# Tender Data Analysis
A Jupyter notebook to analyze procurement and tender data from the `gare_easy_export_20260121.csv` file, focusing on categories, timelines, and contracting authorities.

## 1. Setup and Data Loading
Import necessary libraries and load the dataset.

In [None]:
import pandas as pd
import matplotlib.pyplot as plt
import seaborn as sns
from datetime import datetime

# Set visualization style
sns.set_theme(style="whitegrid")
plt.rcParams['figure.figsize'] = [10, 6]

# Load the dataset
# Adjust the path if the file is located elsewhere
file_path = 'gare_easy_export_20260121.csv' 

try:
    df = pd.read_csv(file_path)
    print("Dataset loaded successfully.")
except FileNotFoundError:
    print(f"File not found at {file_path}. Please check the file path.")
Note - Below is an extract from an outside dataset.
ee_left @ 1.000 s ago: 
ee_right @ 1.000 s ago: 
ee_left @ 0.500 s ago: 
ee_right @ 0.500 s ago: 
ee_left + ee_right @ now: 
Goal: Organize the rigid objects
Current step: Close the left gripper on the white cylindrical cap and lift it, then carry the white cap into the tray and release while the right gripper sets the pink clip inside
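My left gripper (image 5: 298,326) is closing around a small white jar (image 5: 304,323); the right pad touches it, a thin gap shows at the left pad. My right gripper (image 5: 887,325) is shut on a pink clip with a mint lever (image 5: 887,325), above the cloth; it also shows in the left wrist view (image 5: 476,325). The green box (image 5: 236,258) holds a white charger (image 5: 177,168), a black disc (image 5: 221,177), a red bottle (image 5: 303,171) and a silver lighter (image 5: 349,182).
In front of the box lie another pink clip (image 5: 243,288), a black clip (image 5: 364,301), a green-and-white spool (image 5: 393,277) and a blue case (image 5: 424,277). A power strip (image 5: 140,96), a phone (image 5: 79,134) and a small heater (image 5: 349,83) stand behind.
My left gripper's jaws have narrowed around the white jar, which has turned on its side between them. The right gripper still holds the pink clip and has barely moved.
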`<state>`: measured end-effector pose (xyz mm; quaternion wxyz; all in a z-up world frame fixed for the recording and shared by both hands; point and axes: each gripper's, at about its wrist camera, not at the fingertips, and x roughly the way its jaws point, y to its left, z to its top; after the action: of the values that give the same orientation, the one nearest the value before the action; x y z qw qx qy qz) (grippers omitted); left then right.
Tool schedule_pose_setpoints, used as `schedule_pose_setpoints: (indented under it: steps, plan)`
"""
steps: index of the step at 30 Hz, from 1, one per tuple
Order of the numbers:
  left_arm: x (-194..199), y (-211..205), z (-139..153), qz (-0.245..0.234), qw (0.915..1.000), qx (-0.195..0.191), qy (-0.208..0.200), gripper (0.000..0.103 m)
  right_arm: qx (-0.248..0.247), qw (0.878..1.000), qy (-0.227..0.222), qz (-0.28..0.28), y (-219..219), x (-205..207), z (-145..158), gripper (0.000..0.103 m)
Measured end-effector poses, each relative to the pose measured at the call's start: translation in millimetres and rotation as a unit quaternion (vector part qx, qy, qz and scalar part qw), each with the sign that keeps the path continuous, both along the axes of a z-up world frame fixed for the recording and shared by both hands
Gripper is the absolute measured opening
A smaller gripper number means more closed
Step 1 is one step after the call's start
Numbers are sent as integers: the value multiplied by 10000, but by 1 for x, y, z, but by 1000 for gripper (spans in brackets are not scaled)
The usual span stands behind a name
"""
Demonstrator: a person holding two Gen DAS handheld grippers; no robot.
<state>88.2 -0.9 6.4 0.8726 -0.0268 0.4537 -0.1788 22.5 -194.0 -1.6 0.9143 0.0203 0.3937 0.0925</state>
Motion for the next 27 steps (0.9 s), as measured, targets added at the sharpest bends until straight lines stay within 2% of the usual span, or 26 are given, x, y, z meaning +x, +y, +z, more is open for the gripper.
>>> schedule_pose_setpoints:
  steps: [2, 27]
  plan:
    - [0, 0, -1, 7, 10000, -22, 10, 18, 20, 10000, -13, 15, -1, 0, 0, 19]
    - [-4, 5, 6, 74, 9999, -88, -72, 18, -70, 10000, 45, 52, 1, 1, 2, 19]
# Display first few rows and data types
if 'df' in locals():
    print(df.info())
    display(df.head())

## 2. Data Cleaning and Preprocessing
Convert date columns to datetime objects and handle missing values.

In [None]:
if 'df' in locals():
    # List of date columns to convert
    date_cols = ['Publication date', 'Deadline', 'Last update date', 'Evaluation date']
    
    for col in date_cols:
        if col in df.columns:
            df[col] = pd.to_datetime(df[col], errors='coerce')
            
    # Handle missing values
    # Fill missing categories with 'Unknown'
    if 'Tender category' in df.columns:
        df['Tender category'] = df['Tender category'].fillna('Unknown')
        
    # Fill missing Contracting Authority with 'Unknown'
    if 'Contracting authority (SA)' in df.columns:
        df['Contracting authority (SA)'] = df['Contracting authority (SA)'].fillna('Unknown')
    
    print("Data types after conversion:")
    print(df.dtypes)
    
    # Check for remaining missing values
    print("\nMissing values per column:")
    print(df.isnull().sum())

## 3. Tender Category Analysis
Analyze the distribution of tenders by category.

In [None]:
if 'df' in locals():
    plt.figure(figsize=(10, 6))
    ax = sns.countplot(data=df, x='Tender category', order=df['Tender category'].value_counts().index)
    plt.title('Distribution of Tenders by Category')
    plt.xlabel('Category')
    plt.ylabel('Count')
    plt.xticks(rotation=45)
    
    # Add labels
    for i in ax.containers:
        ax.bar_label(i,)
        
    plt.tight_layout()
    plt.show()

## 4. Temporal Analysis of Tenders
Analyze tender durations and upcoming deadlines.

In [None]:
if 'df' in locals():
    # Calculate duration where both dates are available
    valid_dates = df.dropna(subset=['Publication date', 'Deadline']).copy()
    valid_dates['Duration (Days)'] = (valid_dates['Deadline'] - valid_dates['Publication date']).dt.days
    
    if not valid_dates.empty:
        plt.figure(figsize=(10, 6))
        sns.histplot(valid_dates['Duration (Days)'], bins=20, kde=True)
        plt.title('Distribution of Tender Duration (Publication to Deadline)')
        plt.xlabel('Days')
        plt.ylabel('Frequency')
        plt.show()
    
    # Plot upcoming deadlines
    upcoming = df[df['Deadline'] > datetime.now()].copy()
    if not upcoming.empty:
        upcoming['Deadline Month'] = upcoming['Deadline'].dt.to_period('M').astype(str)
        upcoming_counts = upcoming['Deadline Month'].value_counts().sort_index()
        
        plt.figure(figsize=(12, 6))
        sns.barplot(x=upcoming_counts.index, y=upcoming_counts.values)
        plt.title('Upcoming Tender Deadlines by Month')
        plt.xlabel('Month')
        plt.ylabel('Number of Tenders')
        plt.xticks(rotation=45)
        plt.tight_layout()
        plt.show()

## 5. Geographic Distribution of Tenders
Analyze the location of tender execution.

In [None]:
if 'df' in locals() and 'Place of execution' in df.columns:
    # Clean up place names if necessary (simple strip)
    df['Place of execution'] = df['Place of execution'].str.strip()
    
    # Get top locations
    top_locations = df['Place of execution'].value_counts().head(10)
    
    if not top_locations.empty:
        plt.figure(figsize=(12, 6))
        plt.pie(top_locations.values, labels=top_locations.index, autopct='%1.1f%%', startangle=140)
        plt.title('Top 10 Places of Execution')
        plt.axis('equal')
        plt.show()
    else:
        print("No valid place of execution data found.")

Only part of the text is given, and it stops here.